Serialization and Publication Formats

The Human Services Data Specification provides a structured model and for capturing and sharing machine-readable information about health, human, and social services.

The current canonical version of this data model is provided by a set of JSON Schema files which describe individual objects in terms of their structures, properties, and definitions. These JSON Schema files also describe the relationships between the different objects that make up the HSDS data model. Compliance of data with HSDS should be assessed against these schemas.

Prior to version 3.0 HSDS was defined and exchanged using the Frictionless Data Package Specification. Although the canonical format of HSDS is JSON since version 3.0, there is still support for Data Packages through the Tabular Data Package serialization compiled from the canonical JSON schema files. This means that publishers can choose to publish and exchange HSDS data in a Tabular Data Package format.

Other serializations of HSDS (e.g. XML, etc.) are not considered conformant to HSDS.

JSON

Publishers should consider publishing HSDS in JSON format where possible.

JSON is widely considered a de facto standard for exchanging data on the web. The JSON Schema language provides features to define JSON data models which can be used for validating datasets. The canonical format for HSDS since version 3.0 is JSON, and the canonical schemas are defined in JSON Schema.

The HSDS JSON schemas along with example data are provided in the Schema Reference.

Dereferencing

HSDS JSON should be dereferenced when published. JSON data is structured as a tree with data elements nested inside each other.

The canonical HSDS Schemas are modular with multiple schemas each defining a single object. Where there is a relationship between objects, they make use of JSON Schema’s $ref keyword to refer to another schema. For example, organization.json has the property locations which is an array of Locations. Locations are defined in location.json, so this array refers directly to the location.json as the canonical source of the Location data model. Publishers should embed the location data, conformant to the model defined in location.json, as an item in the locations array.

Publishers may find the compiled schemas useful. These are generated directly from the canonical HSDS JSON schemas and provide a fully de-referenced JSON schema for various representations of the HSDS data model (e.g. a Service-oriented view, an Organization-oriented view). The compiled schemas are not considered canonical themselves, though, and are generated to provide utility to publishers and tools working with HSDS JSON data.

Serializing HSDS JSON for APIs

There are additional considerations for publishing HSDS JSON through an API.

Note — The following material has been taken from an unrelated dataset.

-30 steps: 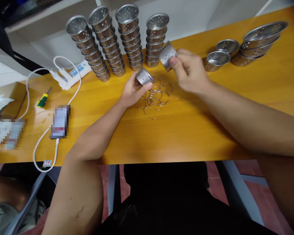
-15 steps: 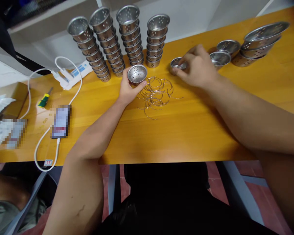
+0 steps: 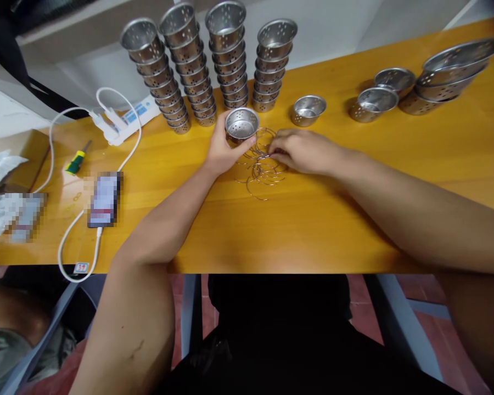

Due to the nature of HSDS’ data model, the canonical HSDS JSON Schemas do not provide an official packaging format for publishing or exchanging multiple records in a single file. To provide this function in HSDS APIs, the API Reference provides an embedded Page schema which is used in several endpoints. Page is documented on the API Reference

Page is not considered part of the HSDS 3.0 data model, but it is part of the API Reference. Therefore publishers seeking compliance with the HSDS 3.0 API Reference should ensure that they are using this correctly.

Tabular Data Package

HSDS may also be serialized as a Tabular Data Package. In this serialization, data is published using a series of CSV files (one per object) and accompanied by a package descriptor in JSON format with the filename datapackage.json.

Instead of dereferencing and embedding objects such as in the canonical JSON serialization, each object can refer to others via its id property in the appropriate column. This makes id behave like a foreign key in this serialization.

We provide an existing package descriptor generated directly from the canonical HSDS JSON Schema files. It is available here and contains details of field names and file names for this serialization. Publishers should use this to support their Tabular Data Package serialization rather than develop their own datapackage.json file. Examples CSV files are available in the HSDS Github repo here.

Prior to HSDS 3.0, Tabular Data Packages were the primary publication format for HSDS data.